晏珅笑笑,“好,既然你舍得离开这里,等孩子大一些了,我们回东北去吧。”
“可是佤纳国不用再防了吗?对了,今夜他们答应签订条约了吗?”周桃有些紧张,极认真地对晏珅说,“你不用想着我的,没有娘帮忙我也能带好孩子,你看奶娘老妈妈们都那么好,卓儿会好好长大。好不容易逼退了佤纳人,又夺下两座城池,可不能半途而废啊。”
“我明白,你别多想。”晏珅笑道,“虽然那样讲有些无情,可我不会为了家人妻儿,不顾边陲老百姓的安危,更让将士兄弟们的辛苦和努力付诸东流,你安心养身体,之后带孩子会更辛苦吧。”
“我听你的。”周桃躺下,缓缓松开他的手道,“你眼圈都黑了,去歇一歇吧,将来的事将来再说嘛。”
“好。”晏珅没有拒绝,替妻子掖了掖被子,看着她安然合目,方退出来,唤来丫头进屋去贴身照顾,自己则问下人要了酒菜,一个人躲进了书房。
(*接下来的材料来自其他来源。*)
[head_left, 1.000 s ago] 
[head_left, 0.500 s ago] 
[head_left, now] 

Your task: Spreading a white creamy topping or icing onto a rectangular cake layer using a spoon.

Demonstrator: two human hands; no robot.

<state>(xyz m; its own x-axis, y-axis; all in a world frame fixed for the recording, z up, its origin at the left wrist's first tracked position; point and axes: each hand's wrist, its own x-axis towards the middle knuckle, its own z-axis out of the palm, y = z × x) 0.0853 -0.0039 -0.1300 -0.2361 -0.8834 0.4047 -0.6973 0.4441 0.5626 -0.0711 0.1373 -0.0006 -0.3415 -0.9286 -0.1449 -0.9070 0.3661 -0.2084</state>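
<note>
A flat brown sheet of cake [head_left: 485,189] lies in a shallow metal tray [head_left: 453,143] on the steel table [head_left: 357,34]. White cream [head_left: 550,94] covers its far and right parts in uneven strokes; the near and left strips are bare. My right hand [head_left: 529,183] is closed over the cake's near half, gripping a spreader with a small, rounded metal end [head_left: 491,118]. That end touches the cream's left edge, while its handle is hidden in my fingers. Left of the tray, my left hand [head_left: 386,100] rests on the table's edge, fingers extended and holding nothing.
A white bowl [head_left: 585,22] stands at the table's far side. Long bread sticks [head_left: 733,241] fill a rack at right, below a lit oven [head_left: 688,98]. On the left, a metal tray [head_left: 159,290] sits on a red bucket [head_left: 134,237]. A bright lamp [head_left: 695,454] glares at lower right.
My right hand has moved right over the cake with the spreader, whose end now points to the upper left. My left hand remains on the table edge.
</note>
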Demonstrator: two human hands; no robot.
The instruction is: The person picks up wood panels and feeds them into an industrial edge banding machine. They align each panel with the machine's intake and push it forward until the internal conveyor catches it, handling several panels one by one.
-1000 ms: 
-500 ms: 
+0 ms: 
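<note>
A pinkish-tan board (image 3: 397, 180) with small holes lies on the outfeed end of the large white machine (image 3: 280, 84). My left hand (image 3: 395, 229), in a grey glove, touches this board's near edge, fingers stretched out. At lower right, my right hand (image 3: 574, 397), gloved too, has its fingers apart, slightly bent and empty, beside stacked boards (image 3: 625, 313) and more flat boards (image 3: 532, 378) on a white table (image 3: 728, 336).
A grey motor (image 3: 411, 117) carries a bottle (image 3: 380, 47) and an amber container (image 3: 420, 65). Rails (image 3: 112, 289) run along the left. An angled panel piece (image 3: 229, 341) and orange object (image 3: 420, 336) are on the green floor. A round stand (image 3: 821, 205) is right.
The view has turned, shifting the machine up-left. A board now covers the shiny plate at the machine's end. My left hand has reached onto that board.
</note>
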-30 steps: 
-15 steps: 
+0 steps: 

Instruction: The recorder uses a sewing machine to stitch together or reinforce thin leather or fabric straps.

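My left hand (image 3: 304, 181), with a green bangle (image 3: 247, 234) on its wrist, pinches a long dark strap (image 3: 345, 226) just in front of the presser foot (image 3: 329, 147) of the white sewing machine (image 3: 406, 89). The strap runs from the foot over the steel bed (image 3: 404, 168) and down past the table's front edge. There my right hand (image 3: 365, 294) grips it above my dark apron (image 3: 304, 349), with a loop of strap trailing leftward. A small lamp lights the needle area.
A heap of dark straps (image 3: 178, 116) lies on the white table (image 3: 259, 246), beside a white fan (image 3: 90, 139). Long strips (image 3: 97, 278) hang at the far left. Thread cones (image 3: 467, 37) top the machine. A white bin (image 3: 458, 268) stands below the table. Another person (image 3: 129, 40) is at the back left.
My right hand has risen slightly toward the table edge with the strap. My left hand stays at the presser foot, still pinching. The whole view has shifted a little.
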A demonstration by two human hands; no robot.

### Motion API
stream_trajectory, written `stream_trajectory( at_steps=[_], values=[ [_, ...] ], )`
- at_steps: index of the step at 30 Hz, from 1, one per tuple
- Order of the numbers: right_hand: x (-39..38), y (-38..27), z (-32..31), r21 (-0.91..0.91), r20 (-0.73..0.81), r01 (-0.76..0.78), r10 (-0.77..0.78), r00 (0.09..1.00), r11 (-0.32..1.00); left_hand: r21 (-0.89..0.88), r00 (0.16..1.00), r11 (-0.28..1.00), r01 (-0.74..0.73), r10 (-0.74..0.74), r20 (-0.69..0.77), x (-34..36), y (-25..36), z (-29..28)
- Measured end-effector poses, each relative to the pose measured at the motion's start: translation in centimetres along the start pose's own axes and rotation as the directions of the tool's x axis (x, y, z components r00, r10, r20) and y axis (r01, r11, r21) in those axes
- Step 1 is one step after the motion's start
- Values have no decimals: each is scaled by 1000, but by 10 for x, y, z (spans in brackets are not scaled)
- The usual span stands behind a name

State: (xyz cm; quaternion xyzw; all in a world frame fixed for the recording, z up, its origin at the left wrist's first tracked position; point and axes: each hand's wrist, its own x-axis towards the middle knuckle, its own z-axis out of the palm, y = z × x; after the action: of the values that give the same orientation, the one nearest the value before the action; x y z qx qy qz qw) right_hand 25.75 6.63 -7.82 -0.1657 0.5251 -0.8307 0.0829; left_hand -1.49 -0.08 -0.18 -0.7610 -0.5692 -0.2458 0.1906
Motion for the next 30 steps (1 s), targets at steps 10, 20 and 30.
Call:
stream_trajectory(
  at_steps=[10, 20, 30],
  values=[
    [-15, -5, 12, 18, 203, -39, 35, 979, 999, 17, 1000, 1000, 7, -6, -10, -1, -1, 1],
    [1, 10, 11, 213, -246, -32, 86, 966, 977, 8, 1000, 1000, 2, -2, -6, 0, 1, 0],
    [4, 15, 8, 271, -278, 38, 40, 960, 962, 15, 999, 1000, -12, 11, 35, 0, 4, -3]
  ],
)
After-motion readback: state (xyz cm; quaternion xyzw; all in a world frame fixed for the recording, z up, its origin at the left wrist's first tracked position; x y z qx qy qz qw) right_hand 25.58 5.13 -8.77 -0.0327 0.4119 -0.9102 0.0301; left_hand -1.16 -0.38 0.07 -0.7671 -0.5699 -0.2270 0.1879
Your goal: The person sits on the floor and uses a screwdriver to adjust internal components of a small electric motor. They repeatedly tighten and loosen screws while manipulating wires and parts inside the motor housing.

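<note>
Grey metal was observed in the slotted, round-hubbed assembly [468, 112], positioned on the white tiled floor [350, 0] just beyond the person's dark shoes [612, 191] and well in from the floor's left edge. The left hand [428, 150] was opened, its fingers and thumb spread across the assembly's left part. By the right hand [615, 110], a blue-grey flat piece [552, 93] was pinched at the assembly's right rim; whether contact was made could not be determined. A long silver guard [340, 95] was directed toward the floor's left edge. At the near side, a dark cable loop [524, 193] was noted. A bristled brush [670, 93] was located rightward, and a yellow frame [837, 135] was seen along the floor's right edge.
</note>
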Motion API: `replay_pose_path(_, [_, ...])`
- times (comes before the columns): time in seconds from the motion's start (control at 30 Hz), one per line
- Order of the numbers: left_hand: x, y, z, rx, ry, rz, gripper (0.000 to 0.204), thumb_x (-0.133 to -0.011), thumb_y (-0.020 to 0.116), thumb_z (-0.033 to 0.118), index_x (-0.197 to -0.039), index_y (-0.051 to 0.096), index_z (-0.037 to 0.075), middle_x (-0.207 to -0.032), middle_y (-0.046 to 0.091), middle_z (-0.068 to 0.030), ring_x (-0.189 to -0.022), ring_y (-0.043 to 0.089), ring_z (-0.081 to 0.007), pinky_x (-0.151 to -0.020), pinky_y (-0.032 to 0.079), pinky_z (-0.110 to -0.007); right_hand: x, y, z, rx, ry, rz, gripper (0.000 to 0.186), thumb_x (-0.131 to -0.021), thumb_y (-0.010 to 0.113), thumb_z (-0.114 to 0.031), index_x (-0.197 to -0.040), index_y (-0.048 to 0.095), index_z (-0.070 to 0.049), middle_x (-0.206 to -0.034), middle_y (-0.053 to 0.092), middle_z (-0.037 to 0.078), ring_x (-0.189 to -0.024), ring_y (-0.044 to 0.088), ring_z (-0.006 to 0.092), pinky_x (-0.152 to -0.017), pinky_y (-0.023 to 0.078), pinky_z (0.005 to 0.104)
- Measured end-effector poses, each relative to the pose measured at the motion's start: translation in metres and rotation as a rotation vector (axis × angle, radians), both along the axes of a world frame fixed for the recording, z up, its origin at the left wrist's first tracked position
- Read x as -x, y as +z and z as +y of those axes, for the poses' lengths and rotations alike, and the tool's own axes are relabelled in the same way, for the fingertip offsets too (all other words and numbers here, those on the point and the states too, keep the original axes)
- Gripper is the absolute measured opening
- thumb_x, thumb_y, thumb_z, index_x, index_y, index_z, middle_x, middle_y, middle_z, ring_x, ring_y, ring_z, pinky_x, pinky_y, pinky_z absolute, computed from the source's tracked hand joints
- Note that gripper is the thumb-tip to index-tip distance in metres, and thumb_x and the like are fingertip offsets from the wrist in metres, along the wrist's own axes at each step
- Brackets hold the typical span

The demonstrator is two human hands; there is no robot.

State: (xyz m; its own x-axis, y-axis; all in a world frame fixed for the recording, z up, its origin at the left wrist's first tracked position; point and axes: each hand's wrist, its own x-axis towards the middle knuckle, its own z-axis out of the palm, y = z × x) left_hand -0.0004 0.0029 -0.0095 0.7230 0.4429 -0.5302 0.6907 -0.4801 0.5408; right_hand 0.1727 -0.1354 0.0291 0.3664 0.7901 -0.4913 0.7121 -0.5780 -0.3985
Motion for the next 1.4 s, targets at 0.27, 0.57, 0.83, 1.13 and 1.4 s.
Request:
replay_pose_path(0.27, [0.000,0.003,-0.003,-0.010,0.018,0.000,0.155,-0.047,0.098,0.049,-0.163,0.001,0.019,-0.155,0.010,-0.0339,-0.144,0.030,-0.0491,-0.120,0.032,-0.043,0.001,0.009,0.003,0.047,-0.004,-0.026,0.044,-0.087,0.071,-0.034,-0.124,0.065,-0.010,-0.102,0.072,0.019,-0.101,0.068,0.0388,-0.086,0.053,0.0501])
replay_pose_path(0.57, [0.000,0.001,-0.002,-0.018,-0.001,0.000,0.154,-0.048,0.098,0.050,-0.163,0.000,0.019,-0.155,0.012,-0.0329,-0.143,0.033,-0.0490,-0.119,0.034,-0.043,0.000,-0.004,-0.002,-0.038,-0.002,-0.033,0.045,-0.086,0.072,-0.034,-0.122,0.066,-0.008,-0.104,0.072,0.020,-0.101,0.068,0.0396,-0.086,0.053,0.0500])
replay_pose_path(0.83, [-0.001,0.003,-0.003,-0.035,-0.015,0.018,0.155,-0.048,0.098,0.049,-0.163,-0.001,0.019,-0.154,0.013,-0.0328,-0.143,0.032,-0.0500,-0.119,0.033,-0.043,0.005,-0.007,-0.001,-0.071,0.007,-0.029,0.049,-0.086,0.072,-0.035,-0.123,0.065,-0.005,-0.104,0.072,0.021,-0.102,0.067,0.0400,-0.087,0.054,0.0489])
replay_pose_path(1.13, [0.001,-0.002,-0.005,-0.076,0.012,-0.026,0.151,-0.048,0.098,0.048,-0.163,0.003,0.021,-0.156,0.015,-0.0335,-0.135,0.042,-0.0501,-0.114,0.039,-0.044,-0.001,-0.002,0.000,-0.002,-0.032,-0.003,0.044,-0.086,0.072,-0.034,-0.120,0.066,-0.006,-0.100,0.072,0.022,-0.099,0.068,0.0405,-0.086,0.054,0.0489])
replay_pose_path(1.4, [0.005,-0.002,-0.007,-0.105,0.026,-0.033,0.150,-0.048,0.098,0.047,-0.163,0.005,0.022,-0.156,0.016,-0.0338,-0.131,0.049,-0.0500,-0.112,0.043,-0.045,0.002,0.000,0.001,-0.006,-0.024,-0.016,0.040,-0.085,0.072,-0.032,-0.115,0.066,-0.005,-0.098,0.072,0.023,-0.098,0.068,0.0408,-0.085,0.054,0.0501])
明日他们就会回来,就今夜的事兄弟几个会说什么他猜不到,但皇帝应该很得意吧,因为他做到了自己没做到的事,屠城不难,可让佤纳王屈服不易;而七哥也会重复他的仁厚言论,将自己的残冷贬得一无是处。
那么自己为之付出的一切,就毫无意义了?
“你来的另一个目的,是想要回那半壁江山吧,我手中的兵权是你心里永远的刺,呵!你就如此不信任自己的兄弟?究竟你和我,哪一个更狠?”晏珅冷笑,就着酒壶痛饮,他本就疲惫,又不曾动过桌上的菜肴,两壶酒下肚便醉了。
趴在桌上,眼前的一切仿佛在旋转,记忆慢慢复苏,看见了幼年母妃偏爱自己时皇兄羡慕的眼神,看见了第一次比剑被皇兄打翻在地时自己的不服气,看见了母妃指着长子责备他不爱护兄弟时皇兄的委屈,看见了猎场上自己拼尽全力赢过皇兄时满面的得意,看见了父皇授自己大将军和亲王衔时皇兄的骄傲,看见了许多许多,可是一切都不能重来。
母亲曾在听说皇兄生病时偷偷落泪,拉着自己的手说:“母妃心疼他,可爱不起他。”
当年皇兄被关入宗人府,母亲亦送来急信,整封信只写下四个字——伊乃汝兄。
父皇驾崩,他赶回京城时兄长已登基,仿佛一夜之间苍老的母亲拉着自己的手说:“别怪你哥哥,别怪他。”
恍惚间,又看见了寿皇殿前那个孱弱的小秀女,自己一把将她拖过时,被勒住脖子的她对自己说“太后会不安的”,从初见起,她就能戳中自己最柔弱之处。
金陵狱中她对自己说:“珍重。”,被掳获救得知刺客是自己的人后那狠狠的一巴掌和几乎让他心碎的一句“你原是这样的人。”还有,“我决不会伤害皇帝的性命,更不要取而代之。苍天在上,可以为证”
自己对梁嗣音许下的诺言,他没有忘记,从不敢忘记。可是她还记得吗?而他,又可知道自己的心意?
“皇兄,这一生,什么都输给你,为什么注定我要屈居在你的阴影之下,为什么我想拥有的一切,却都名正言顺的属于你?”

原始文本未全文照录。